[YOUR OBJECTIVE] Write out every line below that includes the word "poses".

[DATA FOR ANALYSIS]
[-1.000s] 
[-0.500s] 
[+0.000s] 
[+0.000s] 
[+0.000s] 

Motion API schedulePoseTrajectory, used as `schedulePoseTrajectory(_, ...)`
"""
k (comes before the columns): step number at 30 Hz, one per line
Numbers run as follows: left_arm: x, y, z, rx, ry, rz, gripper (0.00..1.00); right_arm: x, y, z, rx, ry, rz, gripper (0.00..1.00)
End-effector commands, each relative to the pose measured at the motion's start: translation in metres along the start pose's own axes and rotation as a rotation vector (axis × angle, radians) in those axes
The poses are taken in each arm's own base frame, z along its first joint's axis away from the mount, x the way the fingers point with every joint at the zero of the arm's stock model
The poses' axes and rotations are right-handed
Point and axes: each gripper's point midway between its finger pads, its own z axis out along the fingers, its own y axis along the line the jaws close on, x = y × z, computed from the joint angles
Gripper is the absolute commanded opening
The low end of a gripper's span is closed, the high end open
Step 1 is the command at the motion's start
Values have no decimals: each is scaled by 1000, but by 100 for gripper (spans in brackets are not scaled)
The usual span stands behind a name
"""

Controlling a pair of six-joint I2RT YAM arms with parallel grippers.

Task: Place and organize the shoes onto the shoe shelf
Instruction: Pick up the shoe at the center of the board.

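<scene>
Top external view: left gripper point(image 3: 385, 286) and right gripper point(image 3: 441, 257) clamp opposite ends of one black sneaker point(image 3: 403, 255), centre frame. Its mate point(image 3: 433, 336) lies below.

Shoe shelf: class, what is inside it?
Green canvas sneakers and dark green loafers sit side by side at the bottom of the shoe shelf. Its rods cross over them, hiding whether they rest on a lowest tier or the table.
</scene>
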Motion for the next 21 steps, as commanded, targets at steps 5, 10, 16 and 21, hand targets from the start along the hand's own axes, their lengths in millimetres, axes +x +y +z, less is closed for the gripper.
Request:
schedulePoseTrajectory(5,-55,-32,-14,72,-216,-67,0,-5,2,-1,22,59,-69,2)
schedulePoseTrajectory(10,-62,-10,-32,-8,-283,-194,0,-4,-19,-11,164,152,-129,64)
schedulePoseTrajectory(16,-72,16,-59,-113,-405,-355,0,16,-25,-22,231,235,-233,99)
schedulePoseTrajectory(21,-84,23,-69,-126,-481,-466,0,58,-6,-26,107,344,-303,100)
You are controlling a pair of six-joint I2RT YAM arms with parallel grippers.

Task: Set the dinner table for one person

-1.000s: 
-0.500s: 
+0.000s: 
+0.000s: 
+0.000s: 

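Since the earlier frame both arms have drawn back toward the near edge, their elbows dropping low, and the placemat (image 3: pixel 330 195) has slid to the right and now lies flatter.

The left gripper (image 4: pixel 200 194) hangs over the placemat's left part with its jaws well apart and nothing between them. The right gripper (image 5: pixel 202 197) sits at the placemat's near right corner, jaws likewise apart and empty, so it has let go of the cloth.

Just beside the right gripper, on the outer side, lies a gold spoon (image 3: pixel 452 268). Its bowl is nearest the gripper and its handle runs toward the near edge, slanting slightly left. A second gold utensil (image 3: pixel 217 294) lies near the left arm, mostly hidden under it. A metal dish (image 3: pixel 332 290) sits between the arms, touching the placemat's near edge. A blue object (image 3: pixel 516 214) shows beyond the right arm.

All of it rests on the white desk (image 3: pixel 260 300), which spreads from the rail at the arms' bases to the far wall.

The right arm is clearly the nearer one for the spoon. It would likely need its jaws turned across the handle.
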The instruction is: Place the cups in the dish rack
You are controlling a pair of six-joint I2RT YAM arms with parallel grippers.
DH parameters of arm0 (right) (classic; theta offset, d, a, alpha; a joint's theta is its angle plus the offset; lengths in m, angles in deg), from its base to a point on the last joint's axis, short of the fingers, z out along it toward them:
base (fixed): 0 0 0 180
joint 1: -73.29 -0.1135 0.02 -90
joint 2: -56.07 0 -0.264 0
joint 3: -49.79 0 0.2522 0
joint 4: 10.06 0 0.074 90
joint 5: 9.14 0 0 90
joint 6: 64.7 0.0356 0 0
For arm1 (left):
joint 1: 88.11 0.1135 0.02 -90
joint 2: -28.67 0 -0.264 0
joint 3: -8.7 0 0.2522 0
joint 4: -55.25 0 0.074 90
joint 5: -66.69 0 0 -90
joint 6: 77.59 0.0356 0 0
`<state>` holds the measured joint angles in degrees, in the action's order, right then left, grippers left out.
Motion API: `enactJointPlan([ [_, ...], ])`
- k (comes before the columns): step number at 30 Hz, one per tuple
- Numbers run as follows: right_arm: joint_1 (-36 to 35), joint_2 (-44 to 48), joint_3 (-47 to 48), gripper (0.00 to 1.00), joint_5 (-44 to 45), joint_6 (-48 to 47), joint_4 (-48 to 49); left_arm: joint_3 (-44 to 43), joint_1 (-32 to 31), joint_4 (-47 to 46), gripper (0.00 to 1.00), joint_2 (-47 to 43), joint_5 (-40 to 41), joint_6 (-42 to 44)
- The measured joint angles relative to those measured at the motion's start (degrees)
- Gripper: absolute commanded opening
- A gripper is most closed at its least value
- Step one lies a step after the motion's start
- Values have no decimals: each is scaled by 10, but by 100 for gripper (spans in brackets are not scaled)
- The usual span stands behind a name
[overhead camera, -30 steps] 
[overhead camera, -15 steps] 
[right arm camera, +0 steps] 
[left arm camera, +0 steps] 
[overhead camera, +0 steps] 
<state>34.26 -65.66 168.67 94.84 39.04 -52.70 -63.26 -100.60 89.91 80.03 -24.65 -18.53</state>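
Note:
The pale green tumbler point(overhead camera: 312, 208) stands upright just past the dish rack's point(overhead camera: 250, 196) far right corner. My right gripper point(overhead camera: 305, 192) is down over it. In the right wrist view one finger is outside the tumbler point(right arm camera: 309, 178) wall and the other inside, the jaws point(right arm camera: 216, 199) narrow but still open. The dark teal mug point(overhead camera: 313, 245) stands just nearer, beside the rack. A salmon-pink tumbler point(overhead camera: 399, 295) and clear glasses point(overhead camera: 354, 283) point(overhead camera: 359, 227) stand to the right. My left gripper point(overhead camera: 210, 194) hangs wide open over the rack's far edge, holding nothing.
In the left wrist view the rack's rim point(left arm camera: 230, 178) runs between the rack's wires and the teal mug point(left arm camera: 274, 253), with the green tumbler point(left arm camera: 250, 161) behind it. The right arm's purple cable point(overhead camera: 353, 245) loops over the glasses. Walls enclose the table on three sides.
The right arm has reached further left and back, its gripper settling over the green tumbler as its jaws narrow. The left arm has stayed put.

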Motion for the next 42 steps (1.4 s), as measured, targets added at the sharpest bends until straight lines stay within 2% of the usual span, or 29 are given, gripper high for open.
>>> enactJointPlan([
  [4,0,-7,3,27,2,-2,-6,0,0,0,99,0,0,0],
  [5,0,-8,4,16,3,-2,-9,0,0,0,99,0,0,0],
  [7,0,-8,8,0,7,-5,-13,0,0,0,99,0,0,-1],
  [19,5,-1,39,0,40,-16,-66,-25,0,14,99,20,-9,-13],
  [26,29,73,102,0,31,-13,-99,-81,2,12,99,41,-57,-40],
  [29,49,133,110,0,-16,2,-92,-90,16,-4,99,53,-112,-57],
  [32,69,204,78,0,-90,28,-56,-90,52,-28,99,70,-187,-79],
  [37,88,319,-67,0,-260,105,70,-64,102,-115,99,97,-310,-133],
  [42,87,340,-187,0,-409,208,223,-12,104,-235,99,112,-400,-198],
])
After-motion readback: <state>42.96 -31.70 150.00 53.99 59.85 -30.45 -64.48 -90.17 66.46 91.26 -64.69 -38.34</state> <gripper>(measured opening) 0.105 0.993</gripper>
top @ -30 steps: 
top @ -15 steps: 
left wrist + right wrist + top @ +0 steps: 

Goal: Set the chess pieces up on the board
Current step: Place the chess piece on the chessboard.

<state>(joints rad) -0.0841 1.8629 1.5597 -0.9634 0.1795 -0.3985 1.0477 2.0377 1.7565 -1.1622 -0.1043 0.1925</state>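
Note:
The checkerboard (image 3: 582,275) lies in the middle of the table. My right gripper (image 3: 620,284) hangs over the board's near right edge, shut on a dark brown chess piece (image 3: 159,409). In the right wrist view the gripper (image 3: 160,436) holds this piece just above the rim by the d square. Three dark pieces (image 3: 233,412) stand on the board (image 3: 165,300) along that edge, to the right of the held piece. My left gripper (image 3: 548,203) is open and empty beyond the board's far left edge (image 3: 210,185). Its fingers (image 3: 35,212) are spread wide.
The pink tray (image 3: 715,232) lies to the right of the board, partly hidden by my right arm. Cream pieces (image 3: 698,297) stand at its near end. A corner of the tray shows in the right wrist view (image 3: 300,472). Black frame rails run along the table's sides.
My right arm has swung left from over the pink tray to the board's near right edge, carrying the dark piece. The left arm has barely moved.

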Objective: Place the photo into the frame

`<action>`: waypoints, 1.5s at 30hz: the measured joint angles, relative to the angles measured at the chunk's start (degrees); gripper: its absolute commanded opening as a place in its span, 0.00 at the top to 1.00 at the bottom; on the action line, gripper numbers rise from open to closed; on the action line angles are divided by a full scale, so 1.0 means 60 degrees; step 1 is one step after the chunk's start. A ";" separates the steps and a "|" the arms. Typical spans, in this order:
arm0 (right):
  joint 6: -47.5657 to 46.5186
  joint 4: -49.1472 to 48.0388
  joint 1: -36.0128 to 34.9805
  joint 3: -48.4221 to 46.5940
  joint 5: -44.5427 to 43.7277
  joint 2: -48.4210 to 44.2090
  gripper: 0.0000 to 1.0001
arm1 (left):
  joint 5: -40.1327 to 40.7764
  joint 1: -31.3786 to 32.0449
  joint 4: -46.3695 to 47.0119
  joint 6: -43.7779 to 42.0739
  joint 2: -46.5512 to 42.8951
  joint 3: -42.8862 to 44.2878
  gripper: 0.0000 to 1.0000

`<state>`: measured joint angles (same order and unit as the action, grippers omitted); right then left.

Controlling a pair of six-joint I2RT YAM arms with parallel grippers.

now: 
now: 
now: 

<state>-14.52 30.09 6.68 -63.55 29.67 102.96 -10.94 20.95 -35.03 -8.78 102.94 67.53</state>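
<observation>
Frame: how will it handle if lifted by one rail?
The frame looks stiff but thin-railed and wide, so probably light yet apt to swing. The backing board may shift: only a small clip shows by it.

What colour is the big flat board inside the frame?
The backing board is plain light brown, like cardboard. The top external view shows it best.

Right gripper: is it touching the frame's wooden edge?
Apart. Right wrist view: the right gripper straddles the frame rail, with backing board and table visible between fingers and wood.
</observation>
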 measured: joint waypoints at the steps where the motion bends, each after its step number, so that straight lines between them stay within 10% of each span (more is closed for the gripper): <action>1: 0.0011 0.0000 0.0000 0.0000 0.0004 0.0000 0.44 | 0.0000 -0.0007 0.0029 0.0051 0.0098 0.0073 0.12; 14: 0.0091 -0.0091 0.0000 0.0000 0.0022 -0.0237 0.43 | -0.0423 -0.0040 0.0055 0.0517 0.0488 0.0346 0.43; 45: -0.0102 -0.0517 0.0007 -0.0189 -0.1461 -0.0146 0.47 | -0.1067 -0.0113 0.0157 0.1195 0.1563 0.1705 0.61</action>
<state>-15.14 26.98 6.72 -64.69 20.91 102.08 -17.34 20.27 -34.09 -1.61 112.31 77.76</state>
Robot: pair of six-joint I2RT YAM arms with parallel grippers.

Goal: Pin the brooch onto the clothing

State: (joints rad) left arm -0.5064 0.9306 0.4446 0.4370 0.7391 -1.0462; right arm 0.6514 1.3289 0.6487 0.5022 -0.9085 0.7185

[OUTPUT BELOW]
The poses are taken in each arm's own base frame, z along its first joint's axis away from the mount, x the way the fingers point with every joint at the zero of the arm's stock model
The poses' axes and rotations are right-handed

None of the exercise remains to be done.